The labor chief said the legislation, which would curb the National Labor Relations Board’s (NLRB) legal authority, was part of a concerted campaign to undermine the labor movement this year. Unions, which are traditional allies of the Democratic Party, have come under frequent attack in and outside Washington since the 2010 elections.
The bill, sponsored by Rep. Tim Scott (R-S.C.), would prohibit the NLRB from ordering a company to relocate its employment. It comes in response to the labor board’s April 20 complaint against Boeing for allegedly retaliating against union workers — a case that is ongoing and that Congress should leave alone, according to Trumka.
“They have taken this thing completely out of context while we were still in the very early stages of the process for exactly what you said: for political reasons. I think the appropriate response is for Congress to stay out of the process until a decision is made, as the process requires,” Trumka said on a conference call with reporters. “We’re telling them to vote against it because it is a bad bill. It’s bad for the process. It’s bad for the economy. It’s bad for Boeing. It’s bad for the workers.”
The legislation is likely to pass the lower chamber, given the GOP majority in the House, but odds are it would die in the Democratically controlled Senate.
The NLRB filed a complaint against Boeing after executives expressed concerns that the company’s unionized operations in the state of Washington could slow production of their new Dreamliner jet. Consequently, the company started a production line for the jet in South Carolina, a right-to-work state that generally prohibits union membership.
The complaint has become a campaign issue, with several Republican presidential candidates weighing in against the labor board. On Monday, former Massachusetts Gov. Mitt Romney (R) toured Boeing’s facilities in South Carolina, which are at the center of the NLRB complaint, and gave a speech blasting the NRLB.

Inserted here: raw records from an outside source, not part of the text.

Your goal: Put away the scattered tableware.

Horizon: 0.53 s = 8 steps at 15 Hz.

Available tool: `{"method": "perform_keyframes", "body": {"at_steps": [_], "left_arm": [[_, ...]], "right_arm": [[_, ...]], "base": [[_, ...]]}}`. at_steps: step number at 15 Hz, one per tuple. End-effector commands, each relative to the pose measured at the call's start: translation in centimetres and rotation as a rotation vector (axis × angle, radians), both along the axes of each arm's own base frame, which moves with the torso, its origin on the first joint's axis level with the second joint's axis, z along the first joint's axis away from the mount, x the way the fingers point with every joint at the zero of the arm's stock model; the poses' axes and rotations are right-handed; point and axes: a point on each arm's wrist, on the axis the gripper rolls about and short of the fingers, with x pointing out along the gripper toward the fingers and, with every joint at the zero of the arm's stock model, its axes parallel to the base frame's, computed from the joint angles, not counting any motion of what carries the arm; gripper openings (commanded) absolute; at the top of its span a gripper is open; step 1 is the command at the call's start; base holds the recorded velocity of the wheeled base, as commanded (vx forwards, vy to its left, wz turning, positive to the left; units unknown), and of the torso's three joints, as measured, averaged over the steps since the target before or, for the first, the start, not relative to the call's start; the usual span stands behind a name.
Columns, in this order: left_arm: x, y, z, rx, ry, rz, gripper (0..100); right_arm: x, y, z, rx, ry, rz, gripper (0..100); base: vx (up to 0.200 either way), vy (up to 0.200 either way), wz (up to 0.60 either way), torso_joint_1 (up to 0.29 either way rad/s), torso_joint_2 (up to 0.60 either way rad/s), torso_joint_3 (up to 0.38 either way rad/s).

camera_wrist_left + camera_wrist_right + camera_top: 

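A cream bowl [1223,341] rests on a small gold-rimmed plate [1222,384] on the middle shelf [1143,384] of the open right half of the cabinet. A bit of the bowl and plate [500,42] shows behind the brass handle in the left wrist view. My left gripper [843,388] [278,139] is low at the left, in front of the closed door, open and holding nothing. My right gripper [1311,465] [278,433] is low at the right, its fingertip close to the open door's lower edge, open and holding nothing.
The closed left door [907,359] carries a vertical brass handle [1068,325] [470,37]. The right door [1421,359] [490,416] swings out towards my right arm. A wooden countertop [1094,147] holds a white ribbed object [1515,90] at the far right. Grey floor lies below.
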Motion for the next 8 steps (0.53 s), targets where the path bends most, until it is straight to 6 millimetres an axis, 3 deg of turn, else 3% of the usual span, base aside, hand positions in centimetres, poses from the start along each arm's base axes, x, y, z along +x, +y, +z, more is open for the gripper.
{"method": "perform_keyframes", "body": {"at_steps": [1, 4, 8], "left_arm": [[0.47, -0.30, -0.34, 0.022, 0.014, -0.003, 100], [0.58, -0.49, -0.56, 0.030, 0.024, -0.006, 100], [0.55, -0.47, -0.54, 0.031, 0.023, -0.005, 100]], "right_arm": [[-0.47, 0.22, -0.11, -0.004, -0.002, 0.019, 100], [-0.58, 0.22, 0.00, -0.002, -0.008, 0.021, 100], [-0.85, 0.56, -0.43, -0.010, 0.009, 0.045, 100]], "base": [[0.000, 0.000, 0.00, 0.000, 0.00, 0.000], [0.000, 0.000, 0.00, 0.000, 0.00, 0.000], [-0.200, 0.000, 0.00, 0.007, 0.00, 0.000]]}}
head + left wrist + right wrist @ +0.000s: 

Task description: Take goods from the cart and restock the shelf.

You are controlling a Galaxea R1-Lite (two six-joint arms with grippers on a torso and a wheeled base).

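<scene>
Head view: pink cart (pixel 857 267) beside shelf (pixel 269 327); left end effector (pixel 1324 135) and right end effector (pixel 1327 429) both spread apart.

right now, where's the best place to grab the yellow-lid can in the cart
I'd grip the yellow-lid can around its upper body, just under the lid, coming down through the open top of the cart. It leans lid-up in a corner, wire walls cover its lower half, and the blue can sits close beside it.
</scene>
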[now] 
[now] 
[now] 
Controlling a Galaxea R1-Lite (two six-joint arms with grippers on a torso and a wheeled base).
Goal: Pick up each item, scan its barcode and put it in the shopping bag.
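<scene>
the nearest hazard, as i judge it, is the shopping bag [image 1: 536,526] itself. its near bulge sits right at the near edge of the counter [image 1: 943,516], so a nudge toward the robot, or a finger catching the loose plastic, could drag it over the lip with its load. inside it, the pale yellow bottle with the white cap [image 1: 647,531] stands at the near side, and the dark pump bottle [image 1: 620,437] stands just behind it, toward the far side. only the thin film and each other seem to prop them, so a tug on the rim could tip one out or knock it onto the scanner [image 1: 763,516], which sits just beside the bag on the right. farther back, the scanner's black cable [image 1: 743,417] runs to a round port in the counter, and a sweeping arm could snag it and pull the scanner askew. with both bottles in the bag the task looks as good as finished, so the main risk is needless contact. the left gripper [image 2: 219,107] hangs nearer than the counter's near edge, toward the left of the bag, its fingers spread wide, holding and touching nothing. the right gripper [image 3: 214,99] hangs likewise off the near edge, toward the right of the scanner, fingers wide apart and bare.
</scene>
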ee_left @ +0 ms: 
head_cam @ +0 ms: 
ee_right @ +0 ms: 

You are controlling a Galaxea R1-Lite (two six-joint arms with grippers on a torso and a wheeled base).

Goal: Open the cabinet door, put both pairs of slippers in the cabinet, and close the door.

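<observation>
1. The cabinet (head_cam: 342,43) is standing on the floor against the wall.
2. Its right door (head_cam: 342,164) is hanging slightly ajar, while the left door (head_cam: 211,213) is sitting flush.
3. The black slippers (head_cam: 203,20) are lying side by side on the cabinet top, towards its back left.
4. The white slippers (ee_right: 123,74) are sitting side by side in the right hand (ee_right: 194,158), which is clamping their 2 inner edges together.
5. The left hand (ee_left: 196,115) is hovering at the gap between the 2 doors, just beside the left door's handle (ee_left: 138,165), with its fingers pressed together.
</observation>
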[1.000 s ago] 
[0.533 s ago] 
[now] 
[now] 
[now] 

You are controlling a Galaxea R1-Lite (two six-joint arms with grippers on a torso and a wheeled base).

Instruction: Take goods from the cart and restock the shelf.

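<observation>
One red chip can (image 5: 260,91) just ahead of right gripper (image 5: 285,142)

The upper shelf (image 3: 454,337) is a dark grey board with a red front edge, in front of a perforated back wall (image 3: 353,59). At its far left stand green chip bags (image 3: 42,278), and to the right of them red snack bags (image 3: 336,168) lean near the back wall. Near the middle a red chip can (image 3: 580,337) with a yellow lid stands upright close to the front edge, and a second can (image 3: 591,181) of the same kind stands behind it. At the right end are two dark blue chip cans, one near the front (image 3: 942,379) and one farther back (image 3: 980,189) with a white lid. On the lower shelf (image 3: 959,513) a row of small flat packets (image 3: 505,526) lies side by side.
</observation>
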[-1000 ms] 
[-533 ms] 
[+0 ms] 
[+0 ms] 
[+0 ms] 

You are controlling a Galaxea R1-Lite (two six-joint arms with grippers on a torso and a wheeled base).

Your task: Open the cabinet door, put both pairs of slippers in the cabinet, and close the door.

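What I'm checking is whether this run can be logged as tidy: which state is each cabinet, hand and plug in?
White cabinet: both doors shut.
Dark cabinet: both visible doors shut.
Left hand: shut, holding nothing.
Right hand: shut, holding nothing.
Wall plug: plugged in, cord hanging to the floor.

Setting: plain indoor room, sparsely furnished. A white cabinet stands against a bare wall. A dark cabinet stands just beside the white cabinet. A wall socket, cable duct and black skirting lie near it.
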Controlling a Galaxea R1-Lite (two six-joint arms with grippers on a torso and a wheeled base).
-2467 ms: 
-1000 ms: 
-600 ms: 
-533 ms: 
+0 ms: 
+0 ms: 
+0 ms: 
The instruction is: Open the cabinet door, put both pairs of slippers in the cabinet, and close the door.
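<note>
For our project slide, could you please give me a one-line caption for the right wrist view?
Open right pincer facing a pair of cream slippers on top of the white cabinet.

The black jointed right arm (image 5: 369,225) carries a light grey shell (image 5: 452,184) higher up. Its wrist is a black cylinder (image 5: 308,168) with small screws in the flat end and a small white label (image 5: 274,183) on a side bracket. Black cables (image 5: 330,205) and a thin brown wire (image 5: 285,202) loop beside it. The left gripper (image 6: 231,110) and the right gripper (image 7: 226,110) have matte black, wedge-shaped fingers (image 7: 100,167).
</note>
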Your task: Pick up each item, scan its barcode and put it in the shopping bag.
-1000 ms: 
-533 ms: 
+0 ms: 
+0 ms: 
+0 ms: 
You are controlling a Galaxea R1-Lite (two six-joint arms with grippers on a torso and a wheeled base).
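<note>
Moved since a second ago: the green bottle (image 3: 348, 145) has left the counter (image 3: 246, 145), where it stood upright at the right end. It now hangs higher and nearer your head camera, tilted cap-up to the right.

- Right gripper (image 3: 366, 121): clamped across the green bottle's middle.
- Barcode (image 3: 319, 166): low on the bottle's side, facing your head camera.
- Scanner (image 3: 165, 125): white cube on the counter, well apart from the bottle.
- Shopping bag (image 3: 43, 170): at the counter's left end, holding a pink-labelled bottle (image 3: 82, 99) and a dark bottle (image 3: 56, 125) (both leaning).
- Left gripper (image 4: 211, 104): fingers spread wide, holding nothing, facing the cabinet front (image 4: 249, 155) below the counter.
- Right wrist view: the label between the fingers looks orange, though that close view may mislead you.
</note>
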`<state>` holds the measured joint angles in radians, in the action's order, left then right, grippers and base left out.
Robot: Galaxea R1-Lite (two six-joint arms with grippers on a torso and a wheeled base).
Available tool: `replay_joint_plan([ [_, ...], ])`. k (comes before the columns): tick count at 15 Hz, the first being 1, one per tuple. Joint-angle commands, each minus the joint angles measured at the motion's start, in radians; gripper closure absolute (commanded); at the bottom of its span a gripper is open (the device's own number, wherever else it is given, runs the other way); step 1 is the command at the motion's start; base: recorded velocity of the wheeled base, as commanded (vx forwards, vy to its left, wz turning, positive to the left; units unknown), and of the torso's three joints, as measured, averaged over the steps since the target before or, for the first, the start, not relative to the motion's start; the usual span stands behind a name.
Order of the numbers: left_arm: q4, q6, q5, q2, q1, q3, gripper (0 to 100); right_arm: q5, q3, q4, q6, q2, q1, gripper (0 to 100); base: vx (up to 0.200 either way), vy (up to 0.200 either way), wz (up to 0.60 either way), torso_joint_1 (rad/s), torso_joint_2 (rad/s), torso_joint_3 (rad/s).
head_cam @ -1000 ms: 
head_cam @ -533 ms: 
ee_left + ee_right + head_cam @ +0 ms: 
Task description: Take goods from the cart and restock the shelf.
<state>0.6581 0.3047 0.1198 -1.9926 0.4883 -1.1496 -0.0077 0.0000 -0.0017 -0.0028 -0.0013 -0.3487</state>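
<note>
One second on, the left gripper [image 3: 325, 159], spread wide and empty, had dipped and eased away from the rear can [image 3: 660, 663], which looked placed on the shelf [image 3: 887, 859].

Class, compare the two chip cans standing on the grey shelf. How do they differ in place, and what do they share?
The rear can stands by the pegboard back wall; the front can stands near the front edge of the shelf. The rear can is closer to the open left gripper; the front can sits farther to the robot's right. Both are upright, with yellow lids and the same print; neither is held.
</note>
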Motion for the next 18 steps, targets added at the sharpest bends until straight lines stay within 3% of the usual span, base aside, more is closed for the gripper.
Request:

Trumka said he was not surprised by the GOP presidential candidate’s speech.
“Look, he is more interested in scoring cheap political shots and points for his election bid and supporting Boeing than he is talking with working families in Charleston about their concerns for family-sustaining jobs,” Trumka said. “This is what we expected. He is an investor in Boeing, and he is the person who called corporations ‘people.’ ”
With Scott’s bill expected to be voted on this week, the NLRB has found itself the subject of a number of radio ad campaigns sponsored by a variety of business groups, including the U.S. Chamber of Commerce. Lawmakers are being urged to vote for the bill by the trade associations, since it would restrict the labor board’s legal authority.
Due to the Boeing complaint and a regulation proposed by the board to speed up union elections, the NLRB has become a prime target for GOP lawmakers this year. Many have threatened to hold up nominations and pledged to block recess appointments to the labor board in order to shut it down.
A non-functioning board is a real possibility, since the five-member NLRB needs three members to hold a quorum. With Wilma Liebman leaving the board last month and board member Craig Becker’s term expiring when Congress adjourns this year, likely in December, the labor board will be down to just two members.
Trumka said the AFL-CIO will work hard to keep the board up and running.
“We will make sure we do everything we can to have a functioning board, because the workers out there, union and non-union workers alike, are entitled to have their rights protected. Without a National Labor Relations Board that functions, they can’t,” Trumka said.